_RAW DATA_
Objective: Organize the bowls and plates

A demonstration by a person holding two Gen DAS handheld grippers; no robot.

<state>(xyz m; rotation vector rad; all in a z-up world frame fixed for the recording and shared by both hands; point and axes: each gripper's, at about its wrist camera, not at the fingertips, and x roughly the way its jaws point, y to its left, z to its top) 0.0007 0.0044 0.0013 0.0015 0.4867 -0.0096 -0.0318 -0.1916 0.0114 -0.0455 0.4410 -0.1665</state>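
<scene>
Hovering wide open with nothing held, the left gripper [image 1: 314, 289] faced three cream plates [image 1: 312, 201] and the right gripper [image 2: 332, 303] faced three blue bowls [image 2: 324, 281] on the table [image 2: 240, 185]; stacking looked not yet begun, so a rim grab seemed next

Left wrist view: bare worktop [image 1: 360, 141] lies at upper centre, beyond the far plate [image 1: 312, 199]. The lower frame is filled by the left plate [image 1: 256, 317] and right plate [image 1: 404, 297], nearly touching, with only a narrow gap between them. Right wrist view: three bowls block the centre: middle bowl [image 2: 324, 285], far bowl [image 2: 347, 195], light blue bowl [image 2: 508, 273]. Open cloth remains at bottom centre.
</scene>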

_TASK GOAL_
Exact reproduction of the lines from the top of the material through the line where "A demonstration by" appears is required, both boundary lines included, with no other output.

_ANSWER TO THE EXERCISE_
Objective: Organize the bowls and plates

A demonstration by a person holding two Gen DAS handheld grippers; no robot.

Here the work on this exercise is complete.